Exercise » Exactly as they appear, set down all the lines of the material.

Recorded data »
##############################

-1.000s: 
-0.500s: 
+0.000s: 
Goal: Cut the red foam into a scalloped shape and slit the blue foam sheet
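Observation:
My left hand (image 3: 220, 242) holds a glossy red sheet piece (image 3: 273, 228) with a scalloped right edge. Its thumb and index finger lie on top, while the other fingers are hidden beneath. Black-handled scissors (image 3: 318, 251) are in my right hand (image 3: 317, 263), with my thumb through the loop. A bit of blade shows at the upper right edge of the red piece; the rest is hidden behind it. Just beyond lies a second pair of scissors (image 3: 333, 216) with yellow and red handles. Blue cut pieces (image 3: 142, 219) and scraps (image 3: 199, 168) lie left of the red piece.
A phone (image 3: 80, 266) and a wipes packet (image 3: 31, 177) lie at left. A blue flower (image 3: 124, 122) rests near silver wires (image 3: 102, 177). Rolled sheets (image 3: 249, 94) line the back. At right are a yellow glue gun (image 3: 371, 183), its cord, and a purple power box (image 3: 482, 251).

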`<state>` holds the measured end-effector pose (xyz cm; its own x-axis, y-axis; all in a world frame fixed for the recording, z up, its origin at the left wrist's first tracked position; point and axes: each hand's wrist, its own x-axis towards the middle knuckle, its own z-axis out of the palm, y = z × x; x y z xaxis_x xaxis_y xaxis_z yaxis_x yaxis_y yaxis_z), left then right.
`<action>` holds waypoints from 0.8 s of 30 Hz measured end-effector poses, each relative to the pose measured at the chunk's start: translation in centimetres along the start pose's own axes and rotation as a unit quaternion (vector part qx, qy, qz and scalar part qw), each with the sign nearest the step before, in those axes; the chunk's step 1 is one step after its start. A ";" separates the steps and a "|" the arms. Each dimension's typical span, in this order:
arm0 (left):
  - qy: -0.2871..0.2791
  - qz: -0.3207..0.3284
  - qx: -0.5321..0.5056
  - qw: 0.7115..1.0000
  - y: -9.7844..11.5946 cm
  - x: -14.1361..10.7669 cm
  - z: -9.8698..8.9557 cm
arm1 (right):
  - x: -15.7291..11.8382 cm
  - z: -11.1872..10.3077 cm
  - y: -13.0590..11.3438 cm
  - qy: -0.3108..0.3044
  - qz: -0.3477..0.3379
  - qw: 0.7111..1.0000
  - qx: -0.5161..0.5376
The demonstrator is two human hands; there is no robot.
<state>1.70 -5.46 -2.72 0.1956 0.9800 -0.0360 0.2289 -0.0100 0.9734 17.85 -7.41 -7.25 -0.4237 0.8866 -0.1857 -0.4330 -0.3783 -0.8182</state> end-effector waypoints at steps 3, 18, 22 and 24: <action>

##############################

Final answer »
-1.000s: 
-0.500s: 
+0.000s: 
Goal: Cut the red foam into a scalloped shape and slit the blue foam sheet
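Observation:
My left hand (image 3: 220, 242) holds a glossy red sheet piece (image 3: 273, 228) with a scalloped right edge. Its thumb and index finger lie on top, while the other fingers are hidden beneath. Black-handled scissors (image 3: 318, 251) are in my right hand (image 3: 317, 263), with my thumb through the loop. A bit of blade shows at the upper right edge of the red piece; the rest is hidden behind it. Just beyond lies a second pair of scissors (image 3: 333, 216) with yellow and red handles. Blue cut pieces (image 3: 142, 219) and scraps (image 3: 199, 168) lie left of the red piece.
A phone (image 3: 80, 266) and a wipes packet (image 3: 31, 177) lie at left. A blue flower (image 3: 124, 122) rests near silver wires (image 3: 102, 177). Rolled sheets (image 3: 249, 94) line the back. At right are a yellow glue gun (image 3: 371, 183), its cord, and a purple power box (image 3: 482, 251).
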
`<state>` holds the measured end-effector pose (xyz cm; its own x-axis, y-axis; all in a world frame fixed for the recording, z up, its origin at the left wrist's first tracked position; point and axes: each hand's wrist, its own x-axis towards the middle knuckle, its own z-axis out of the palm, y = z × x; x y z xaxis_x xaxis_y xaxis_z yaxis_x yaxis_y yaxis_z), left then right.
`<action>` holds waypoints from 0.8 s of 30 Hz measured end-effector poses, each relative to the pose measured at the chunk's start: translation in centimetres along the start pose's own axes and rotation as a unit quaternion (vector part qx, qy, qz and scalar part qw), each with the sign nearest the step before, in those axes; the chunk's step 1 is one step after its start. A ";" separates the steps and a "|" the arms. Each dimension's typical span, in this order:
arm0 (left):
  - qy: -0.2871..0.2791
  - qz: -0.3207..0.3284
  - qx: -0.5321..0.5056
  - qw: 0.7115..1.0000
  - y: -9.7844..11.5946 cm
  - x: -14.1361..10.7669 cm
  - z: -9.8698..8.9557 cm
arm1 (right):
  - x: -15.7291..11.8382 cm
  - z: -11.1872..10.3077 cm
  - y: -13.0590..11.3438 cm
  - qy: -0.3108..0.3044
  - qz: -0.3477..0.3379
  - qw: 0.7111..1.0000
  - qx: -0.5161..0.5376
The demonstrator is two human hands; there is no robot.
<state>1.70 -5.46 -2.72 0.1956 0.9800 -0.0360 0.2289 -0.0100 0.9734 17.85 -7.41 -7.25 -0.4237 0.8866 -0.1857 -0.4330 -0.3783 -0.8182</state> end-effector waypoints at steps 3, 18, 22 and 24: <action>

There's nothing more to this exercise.